An example, earlier this year I was asked by the new owners of a small business (c. 10 staff, £1.5M turnover) to analyse their data to help them test their new business strategy; they thought they needed to invest substantially in their web platform to facilitate more Internet sales. The company had one small server and 10 years of sales data. Moving this data into the cloud permitted analysis which revealed that the huge majority of their web sales, which made up the bulk of their orders and workload, were so small as to be loss-making, mid-range sales largely came in by phone or email from corporate account customers and were comfortably profitable, and 40% of the company’s profit was generated by 1% of sales orders from large key account customers. Unsurprisingly the new owners reworked their business strategy to deprecate small web sales and invested in key accounts salespeople. In the scale of things this was hardly headline-grabbing big data, but use of cloud computing made it easy to produce analyses which would have been very difficult on their own small IT system. The analysis process also revealed product trends which led the business to refocus their offerings.

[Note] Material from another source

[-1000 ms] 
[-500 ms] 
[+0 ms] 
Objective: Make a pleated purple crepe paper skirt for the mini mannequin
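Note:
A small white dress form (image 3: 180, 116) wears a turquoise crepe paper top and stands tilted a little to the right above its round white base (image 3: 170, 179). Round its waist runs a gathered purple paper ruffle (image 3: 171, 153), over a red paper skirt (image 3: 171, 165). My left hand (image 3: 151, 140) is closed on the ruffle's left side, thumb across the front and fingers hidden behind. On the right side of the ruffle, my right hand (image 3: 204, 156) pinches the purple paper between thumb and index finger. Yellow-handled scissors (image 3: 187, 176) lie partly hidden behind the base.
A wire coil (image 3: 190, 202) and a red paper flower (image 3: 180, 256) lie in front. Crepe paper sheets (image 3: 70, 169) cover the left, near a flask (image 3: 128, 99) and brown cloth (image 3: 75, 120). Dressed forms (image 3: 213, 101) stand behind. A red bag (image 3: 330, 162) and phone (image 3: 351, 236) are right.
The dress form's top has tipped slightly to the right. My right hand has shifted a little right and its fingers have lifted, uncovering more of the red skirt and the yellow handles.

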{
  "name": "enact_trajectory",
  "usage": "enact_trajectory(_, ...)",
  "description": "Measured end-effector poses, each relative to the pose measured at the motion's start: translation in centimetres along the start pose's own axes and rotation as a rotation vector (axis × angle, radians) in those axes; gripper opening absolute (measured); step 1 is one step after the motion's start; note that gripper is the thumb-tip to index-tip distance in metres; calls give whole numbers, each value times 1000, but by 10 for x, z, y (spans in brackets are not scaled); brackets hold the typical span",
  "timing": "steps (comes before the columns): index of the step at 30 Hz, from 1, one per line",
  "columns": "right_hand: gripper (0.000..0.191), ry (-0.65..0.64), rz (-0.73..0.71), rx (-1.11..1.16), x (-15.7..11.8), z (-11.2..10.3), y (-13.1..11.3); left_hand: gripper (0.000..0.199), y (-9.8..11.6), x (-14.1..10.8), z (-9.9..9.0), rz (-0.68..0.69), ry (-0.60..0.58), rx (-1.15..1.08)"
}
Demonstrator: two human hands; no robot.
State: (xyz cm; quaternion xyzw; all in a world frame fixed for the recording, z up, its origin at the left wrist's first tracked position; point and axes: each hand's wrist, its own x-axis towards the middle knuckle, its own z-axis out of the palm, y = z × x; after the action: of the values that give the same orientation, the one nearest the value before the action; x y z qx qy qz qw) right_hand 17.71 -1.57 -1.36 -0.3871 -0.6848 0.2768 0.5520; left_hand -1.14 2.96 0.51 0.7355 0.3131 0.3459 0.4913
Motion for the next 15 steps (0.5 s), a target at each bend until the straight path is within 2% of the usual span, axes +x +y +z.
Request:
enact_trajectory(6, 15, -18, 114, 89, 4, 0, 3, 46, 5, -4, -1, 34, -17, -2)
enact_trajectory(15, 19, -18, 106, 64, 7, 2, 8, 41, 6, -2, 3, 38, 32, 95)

So is big data applicable to your business? Experience shows that it can help almost any business that has access to a decent amount of transactional history, because it provides the means to create granularity, or detail, out of history - essentially big data is about the creation of small nuggets of information allowing us to target our activities much more accurately. Knowledge is power and those businesses which have embraced big data are demonstrably more successful than those which have not.
Obviously the exploitation of big data depends on the availability of data to start with, and here again the Internet has made a huge difference, through it we are able to access more data than ever before and that data is growing rapidly. The “Internet of Things” - devices which are not computers but are connected to the Internet - will create another step change in the amount of data available for analysis.
A last word about scale; the analysis for the little company I referred to cost a few hundred dollars of cloud computing power bought from Amazon - a small investment for the strategic decision-making it enabled. The UK Met Office has just announced that it is spending £97 million on a new supercomputer with 480,000 processors so that it can improve UK weather forecasting. Big is relative, to a flea a dog is huge, to the Sun our Earth is little more than a marble on the cosmic carpet. Big data is similarly relative, it is about the creation of new information which was not previously possible for your organisation.